When we partnered with this organization, our engagement started with two recruiters on a 16-week project. Those recruiters conducted the sourcing and prescreening of a minimum of 25 candidates per recruiter per week. Then, they sent prequalified candidates to the assigned school, where the hiring managers conducted in-person interviews, job offers and onboarding.
Now, 10 months later, the project is still going strong. Because of the success of the initial team, the PeopleScout team has grown to six recruiters and, so far, they’ve phone screened nearly 3,000 candidates and submitted nearly 2,000.
Use Case: Full-Cycle On-Demand Recruitment
Full-cycle project RPO partnerships are the most involved and most closely resemble traditional RPO partnerships. Think of them as “RPO light.”
In a full-cycle partnership, recruiters support an employer’s internal team for the entire process—from intake to offer. There’s also even more space for a consultative partnership as the support extends throughout the entire process—not just bits and pieces. This means that there’s a greater opportunity to learn from the experiences and best practices that your partner has gleaned from years of working with employers across industries in all types of talent markets. Yet, despite the increased support, these types of full-cycle partnerships still retain all of the Recruiter On-Demand benefits—including the billing structure, shorter defined timeline to secure labor on-demand labor and more.
When Should You Use It?
This type of partnership typically works well for employers that are struggling to keep up with their hiring load. This could be due to attrition or a hiring surge and can cover every part of the process—from applicant management to interview scheduling to offer.

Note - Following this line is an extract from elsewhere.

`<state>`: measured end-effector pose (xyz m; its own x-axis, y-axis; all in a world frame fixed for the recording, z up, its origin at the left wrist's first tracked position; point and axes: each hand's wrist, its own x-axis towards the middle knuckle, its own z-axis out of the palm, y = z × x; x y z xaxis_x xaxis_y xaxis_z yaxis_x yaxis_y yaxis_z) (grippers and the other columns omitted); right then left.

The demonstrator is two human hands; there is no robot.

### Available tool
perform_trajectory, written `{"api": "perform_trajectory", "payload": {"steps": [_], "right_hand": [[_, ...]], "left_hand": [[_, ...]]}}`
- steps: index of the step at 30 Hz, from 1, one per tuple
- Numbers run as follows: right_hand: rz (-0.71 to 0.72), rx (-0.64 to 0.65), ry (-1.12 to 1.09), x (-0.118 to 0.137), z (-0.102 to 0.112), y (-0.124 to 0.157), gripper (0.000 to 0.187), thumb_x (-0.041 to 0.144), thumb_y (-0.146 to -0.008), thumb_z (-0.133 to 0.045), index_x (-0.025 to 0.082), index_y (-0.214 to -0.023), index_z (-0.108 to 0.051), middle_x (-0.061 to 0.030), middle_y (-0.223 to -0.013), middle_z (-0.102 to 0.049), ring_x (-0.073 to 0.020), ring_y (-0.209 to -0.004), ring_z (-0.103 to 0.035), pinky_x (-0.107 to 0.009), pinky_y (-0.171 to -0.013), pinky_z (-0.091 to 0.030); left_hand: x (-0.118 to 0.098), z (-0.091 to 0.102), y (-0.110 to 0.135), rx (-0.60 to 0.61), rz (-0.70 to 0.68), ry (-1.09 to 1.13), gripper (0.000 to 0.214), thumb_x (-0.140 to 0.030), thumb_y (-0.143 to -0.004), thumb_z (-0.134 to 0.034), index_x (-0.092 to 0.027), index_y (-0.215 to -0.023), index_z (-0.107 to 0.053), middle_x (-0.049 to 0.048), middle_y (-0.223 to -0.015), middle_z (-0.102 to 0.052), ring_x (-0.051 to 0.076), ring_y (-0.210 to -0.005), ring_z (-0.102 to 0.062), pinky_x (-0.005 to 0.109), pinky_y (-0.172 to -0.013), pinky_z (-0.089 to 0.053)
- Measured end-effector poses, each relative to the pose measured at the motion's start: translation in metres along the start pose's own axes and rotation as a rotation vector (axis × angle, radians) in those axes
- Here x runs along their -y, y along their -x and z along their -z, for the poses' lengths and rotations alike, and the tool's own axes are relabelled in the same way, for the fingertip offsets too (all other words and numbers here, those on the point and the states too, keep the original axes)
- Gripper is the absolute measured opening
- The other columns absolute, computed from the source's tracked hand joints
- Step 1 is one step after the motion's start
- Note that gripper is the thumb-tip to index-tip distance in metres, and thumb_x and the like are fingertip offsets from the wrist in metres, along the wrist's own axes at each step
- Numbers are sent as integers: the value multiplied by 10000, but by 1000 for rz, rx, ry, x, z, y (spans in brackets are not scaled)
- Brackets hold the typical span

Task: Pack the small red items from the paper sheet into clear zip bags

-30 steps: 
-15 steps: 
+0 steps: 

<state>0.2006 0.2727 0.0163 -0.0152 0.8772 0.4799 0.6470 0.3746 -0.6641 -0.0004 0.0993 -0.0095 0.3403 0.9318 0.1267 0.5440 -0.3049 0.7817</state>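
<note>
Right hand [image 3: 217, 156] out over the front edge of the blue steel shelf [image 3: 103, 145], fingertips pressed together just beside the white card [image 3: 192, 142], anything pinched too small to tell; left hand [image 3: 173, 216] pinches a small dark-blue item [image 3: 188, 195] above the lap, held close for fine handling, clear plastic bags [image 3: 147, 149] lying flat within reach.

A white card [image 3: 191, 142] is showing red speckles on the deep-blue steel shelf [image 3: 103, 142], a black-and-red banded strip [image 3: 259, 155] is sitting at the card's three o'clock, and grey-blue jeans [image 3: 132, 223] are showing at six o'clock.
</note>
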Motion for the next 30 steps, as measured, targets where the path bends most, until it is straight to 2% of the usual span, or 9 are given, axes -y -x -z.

We also see it work well for employers that want the best practices and experience of an RPO provider, but don’t have the need for a traditional, large, long-term engagement. In this case, these often start out as short-term projects, but end up being long-term partnerships.
How Does it Work?
At PeopleScout, we currently support a client that hires licensed clinical social workers. Because they provide virtual therapy and counseling sessions, their internal team was struggling to keep up with the increased demand caused by the pandemic.
Once again, this Recruiter On-Demand project started small, with a 13-week planned engagement with two recruiters who handled everything form sourcing candidates to initial screenings and setting up interviews. The project also involved sourcing candidates from across the entire U.S. Finally, our team also handled offer letter execution and management.
Now, 19 months later, the recruiting team has grown to 14, and we’ve hired more than 1,000 licensed social workers. We’ve also extended our services to support the client’s hiring needs in their call center and IT department.
A Growing Partnership to Provide Labor With On-Demand Recruitment
Project-based RPO engagements have built-in flexibility, which makes it easy for them to shift in scope. In this way, a partnership can start out focusing solely on top-of-funnel sourcing and then later expand when needs change to cover more of the hiring process. A project RPO partnership can even migrate to a traditional RPO partnership.